Pretty sure the dude that rejected me (situationship ://) is getting a crush on me bc like. One of the last times we talked he was like "oh ur trying to get me to like you". And it's like. No I'm not. You literally rejected me and the more I think about it, I didn't even want you, I just wanted the idea of a boyfriend that I was projecting onto you. He's conservative and talks about how conservative his parents are (which I don't vibe with at all). When we first met, he was still moping about his ex gf who he had broken up with over a year prior. And like. We were both in high school (16 + 17 ://). And I'm sorry but how meaningful can a fucking highschool relationship be? Go to therapy.
Plus he'd like vent without asking and then I'd give him advice and then he'd just shoot it down and be like "no that wouldn't work anyway I'm a piece of shit" and like. Okay, why are you coming to me then? If you're not taking any advice then why are you bitching? You didn't even ask, you just did!
But the moment I even mention my past drug addiction (not in detail and not in a mopey way. Just matter-of-fact), he's like "oh no please don't mention that". Like. Shut the fuck up oh my godddddd. I am not trying to be with someone who can't even handle hearing the most watered-down descriptions of substance abuse.
Plus I just do not trust this guy like. I don't kink shame but here's my red flags: he's conservative, enough said on that...He misgendered me in a sexual way without asking (I did play along bc I was stupid and scared to say no but whatevs). And he did stop when I told him to but the fact that he didn't ask before was highly suspect bc he fucking met me as a trans guy.

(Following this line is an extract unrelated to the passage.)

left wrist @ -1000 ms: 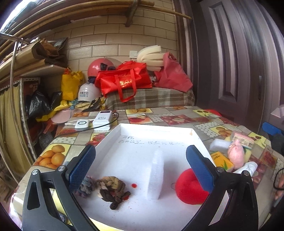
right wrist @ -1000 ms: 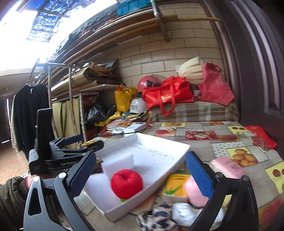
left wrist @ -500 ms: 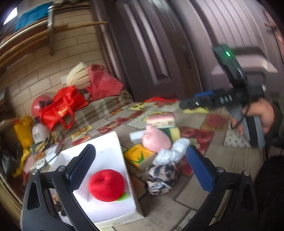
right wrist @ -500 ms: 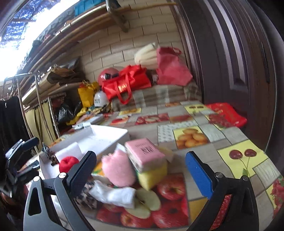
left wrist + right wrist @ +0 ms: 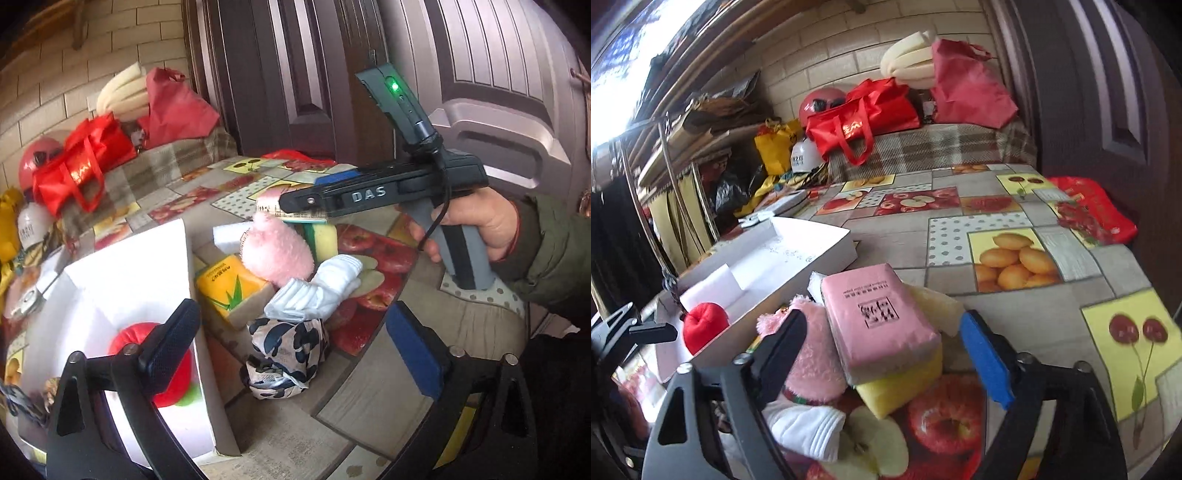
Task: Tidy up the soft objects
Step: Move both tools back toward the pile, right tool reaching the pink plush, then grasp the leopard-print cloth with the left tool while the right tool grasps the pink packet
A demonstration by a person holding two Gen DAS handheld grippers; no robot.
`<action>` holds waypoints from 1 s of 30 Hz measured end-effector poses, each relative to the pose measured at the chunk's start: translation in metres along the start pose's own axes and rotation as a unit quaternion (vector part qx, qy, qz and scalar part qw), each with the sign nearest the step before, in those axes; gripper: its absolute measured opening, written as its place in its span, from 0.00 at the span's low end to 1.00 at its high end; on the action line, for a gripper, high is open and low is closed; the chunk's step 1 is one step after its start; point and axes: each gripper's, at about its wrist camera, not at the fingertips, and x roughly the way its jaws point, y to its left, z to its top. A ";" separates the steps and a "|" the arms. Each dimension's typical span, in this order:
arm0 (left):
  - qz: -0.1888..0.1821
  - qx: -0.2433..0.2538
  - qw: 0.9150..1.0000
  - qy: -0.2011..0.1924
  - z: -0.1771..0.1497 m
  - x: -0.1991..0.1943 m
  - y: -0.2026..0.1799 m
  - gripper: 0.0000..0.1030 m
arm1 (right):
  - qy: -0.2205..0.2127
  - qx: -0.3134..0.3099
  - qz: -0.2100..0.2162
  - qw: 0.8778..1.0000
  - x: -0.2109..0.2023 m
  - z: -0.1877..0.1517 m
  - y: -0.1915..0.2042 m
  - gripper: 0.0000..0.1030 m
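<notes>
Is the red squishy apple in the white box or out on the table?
In. The red apple sits on the floor of the white box, inside its walls.

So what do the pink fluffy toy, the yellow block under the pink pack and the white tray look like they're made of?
Pink toy: plush fabric, going by its fuzzy, fibrous outline. Yellow block: probably sponge foam; matte, finely pored surface and soft rounded edges. White tray: looks like thin cardboard or foam board, with flat matte walls and crisp folded corners; which one can't be told.
</notes>
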 end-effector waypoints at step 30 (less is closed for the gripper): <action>0.042 0.032 0.992 0.116 -0.011 0.045 -0.012 0.40 | -0.089 0.053 0.001 0.995 -0.038 -0.005 -0.019 0.53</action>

And he's also weird about pregnancy. Which I played along with too of the act of breeding is appealing but like. I'd rather have a tapeworm than a damn fetus bc at least I wouldn't be forced to let that parasite live off of me. Dude also mentioned baby trapping like. "oh I feel like you'll force me to get you pregnant" and like. I literally said that I wanted to get my uterus removed and 2: you're the one bringing pregnancy into this don't fucking pin it on me!!! Like I feel like if we actually met up I'd have to triple check and be sober bc what if this guy actually does this shit? Why else would he keep mentioning it?

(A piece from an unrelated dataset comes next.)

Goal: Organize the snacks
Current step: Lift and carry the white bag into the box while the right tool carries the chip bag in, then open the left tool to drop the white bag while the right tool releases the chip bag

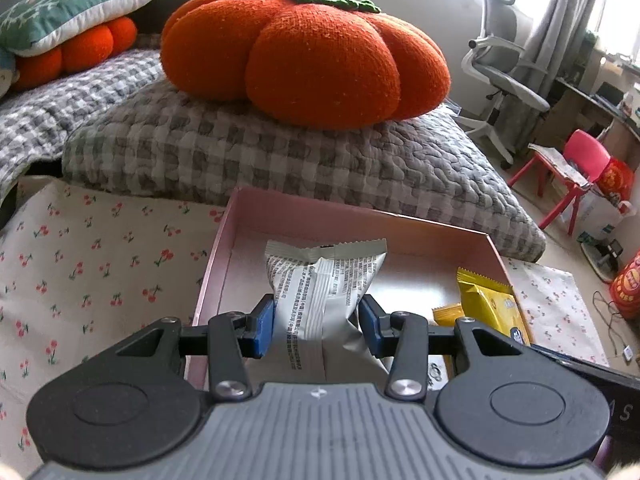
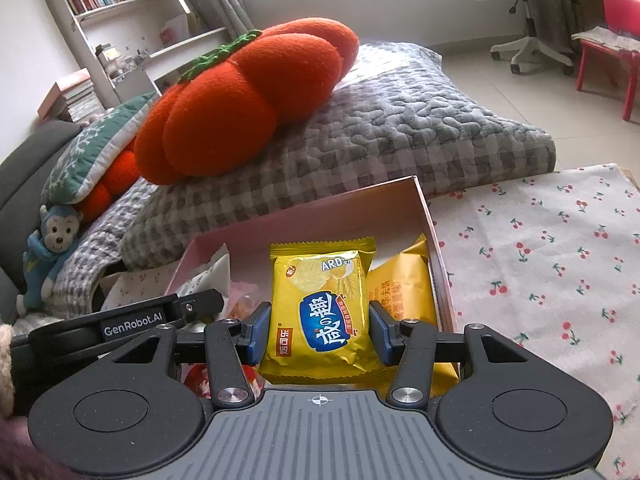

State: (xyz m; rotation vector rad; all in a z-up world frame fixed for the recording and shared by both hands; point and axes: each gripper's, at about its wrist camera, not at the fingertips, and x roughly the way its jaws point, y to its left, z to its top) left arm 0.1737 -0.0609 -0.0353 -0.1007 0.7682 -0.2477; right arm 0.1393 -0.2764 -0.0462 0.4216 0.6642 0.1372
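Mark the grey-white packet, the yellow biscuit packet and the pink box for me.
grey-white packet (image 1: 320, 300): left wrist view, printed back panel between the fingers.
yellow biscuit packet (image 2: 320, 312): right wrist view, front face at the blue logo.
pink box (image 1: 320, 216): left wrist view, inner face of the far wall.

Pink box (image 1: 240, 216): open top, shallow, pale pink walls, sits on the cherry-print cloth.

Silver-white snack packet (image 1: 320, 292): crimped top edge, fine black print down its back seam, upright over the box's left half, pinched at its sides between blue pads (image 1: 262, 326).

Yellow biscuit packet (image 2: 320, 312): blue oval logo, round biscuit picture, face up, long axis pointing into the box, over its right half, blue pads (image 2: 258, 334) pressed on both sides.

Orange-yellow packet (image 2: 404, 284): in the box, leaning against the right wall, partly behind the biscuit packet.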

Like idk he's also asked me about trans kids and like. 1: I don't keep up with any trans people irl, 2: I haven't started transitioning yet so why the fuck are you asking me? I'm not the arbiter of trans people, my guy. Like he acts supportive but I feel like deep down this dude doesn't even respect me and he's gonna try to change me. But that could just be paranoia, idk...
Either way, I don't really get that much out of talking to him. As embarrassing as it is, I've started using those ai bots (says the bitch who is vehemently against ai "art") and they've been much more fulfilling emotionally because they tell you what you want to hear. And you can change the answers. They're hollow, but good for short term stuff bc I don't have the energy to talk to people rn (and I haven't been talking to anyone or really leaving the house on a regular basis...kinda just wasting the year so far..). Especially not this guy.

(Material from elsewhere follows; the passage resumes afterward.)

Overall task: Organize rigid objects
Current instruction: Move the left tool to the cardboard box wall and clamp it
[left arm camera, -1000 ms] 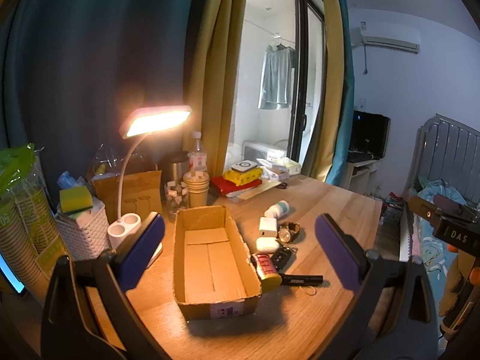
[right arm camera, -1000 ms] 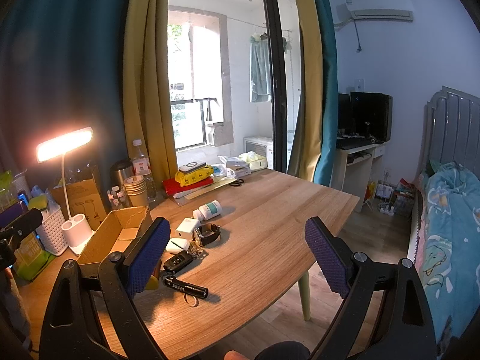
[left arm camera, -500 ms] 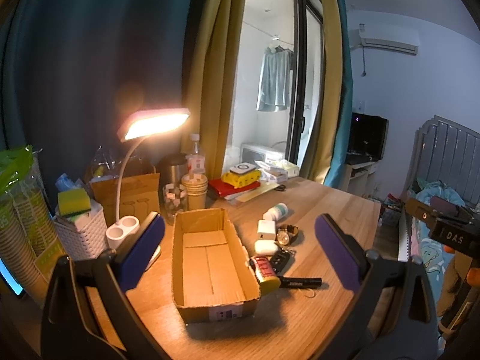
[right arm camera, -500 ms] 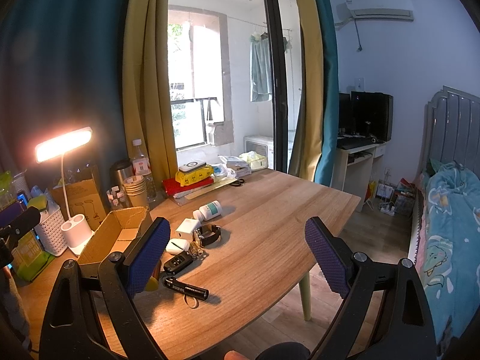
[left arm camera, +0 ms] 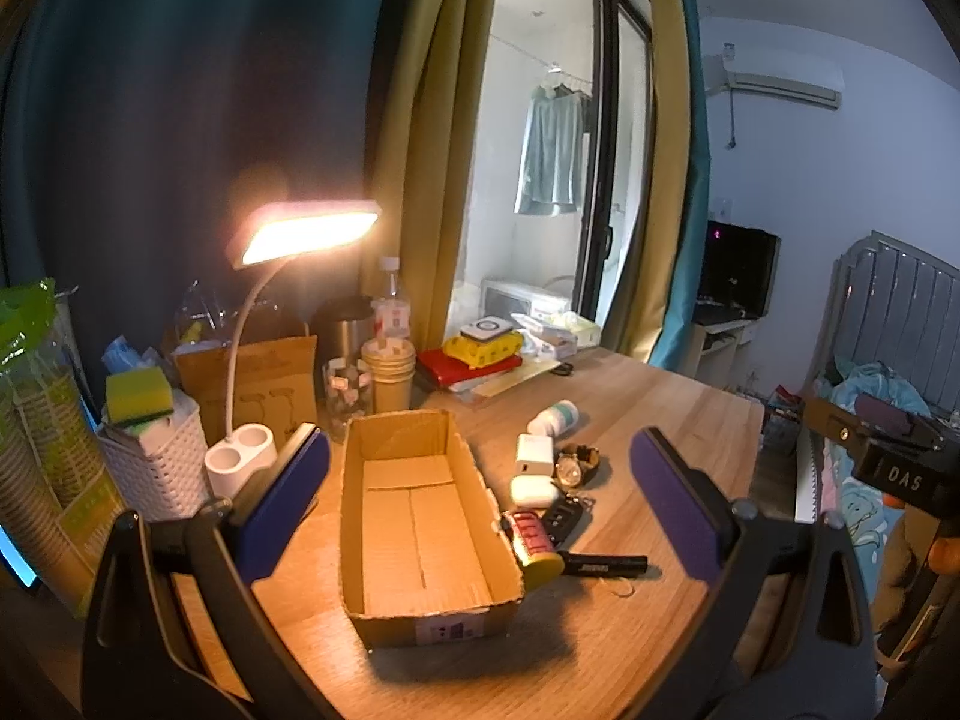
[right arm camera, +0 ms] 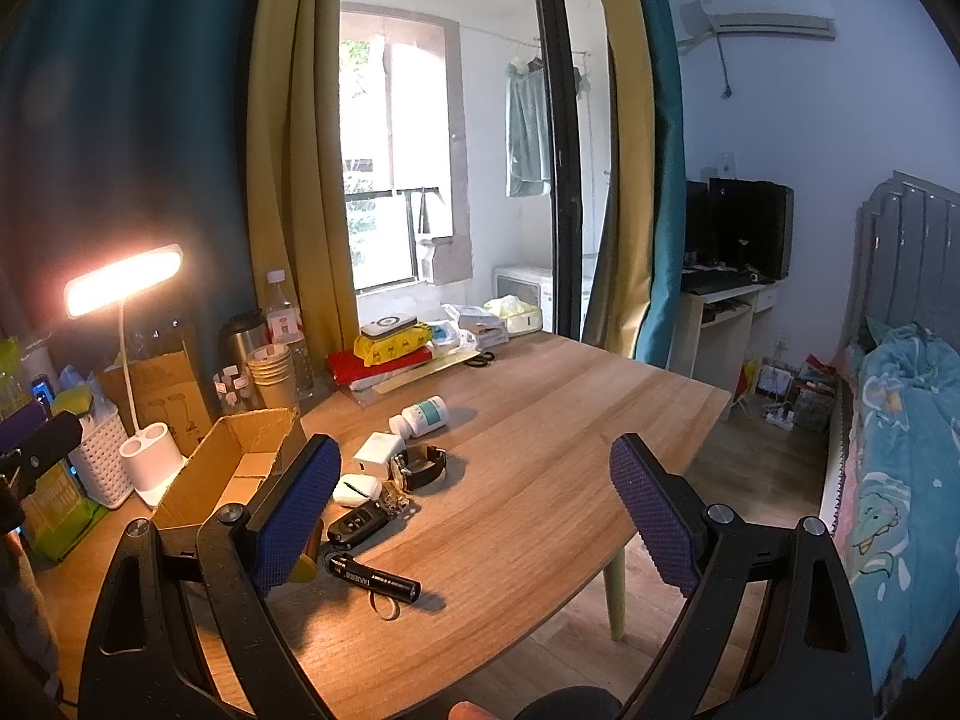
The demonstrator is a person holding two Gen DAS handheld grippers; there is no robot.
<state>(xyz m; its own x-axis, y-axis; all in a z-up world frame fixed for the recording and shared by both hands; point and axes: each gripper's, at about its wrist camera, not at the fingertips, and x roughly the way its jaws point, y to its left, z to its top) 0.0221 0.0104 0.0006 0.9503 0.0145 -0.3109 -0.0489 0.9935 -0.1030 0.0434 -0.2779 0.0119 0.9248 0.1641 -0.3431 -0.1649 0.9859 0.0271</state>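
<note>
Home bedroom — bed [right arm camera: 900,420], curtains [right arm camera: 294,150], desk lamp [left arm camera: 306,231]

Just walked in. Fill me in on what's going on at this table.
A person holds a hand-held gripper in each hand above a wooden table. The left hand-held gripper and the right hand-held gripper are both open and hold nothing. The cardboard box is empty. Beside it lie a flashlight, car key, watch, charger and pill bottle, none packed yet.

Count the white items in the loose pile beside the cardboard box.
3: the pill bottle farthest back, the charger block in front of it, and the earbud case nearer still. Others could hide behind the cardboard box.
</note>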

Like. We don't have the same interests, our tastes in music are similar but also too different and he doesn't get it™️ like I do, his beliefs are like too different from mine. He's also said misogynistic shit about sex workers which. I don't fuck with that, you literally watch porn, you fuckin hypocrite. And the more I think about texting him, the more I see it as a damn chore.
Like idk I just. Do not have a lot of investment in this guy. I think I was just lonely and projecting. And obviously it's not healthy for me bc I resent him but it's not healthy for his annoying ass either. He shouldn't have friends who secretly hate him. So idk I think I'm just gonna delete my profile and start again, also block him bc my dumbass 16 year old self gave him my number.
But like. My gut is telling me not to. I have been taken advantage of before in the past and I'm just getting a distinct deja vu. Even if it's not intentional on his side, I don't think it's good for me. Like the first time he texted me (in over 2 years after I ghosted him with no attempt to reach out to him (take the fucking hint)), it felt like seeing a box of pills in the CVS aisle. I was thinking "god, I shouldn't do this...but I should see what happens, maybe it won't be as bad as last time...." Just that same feeling I got when I decided to relapse.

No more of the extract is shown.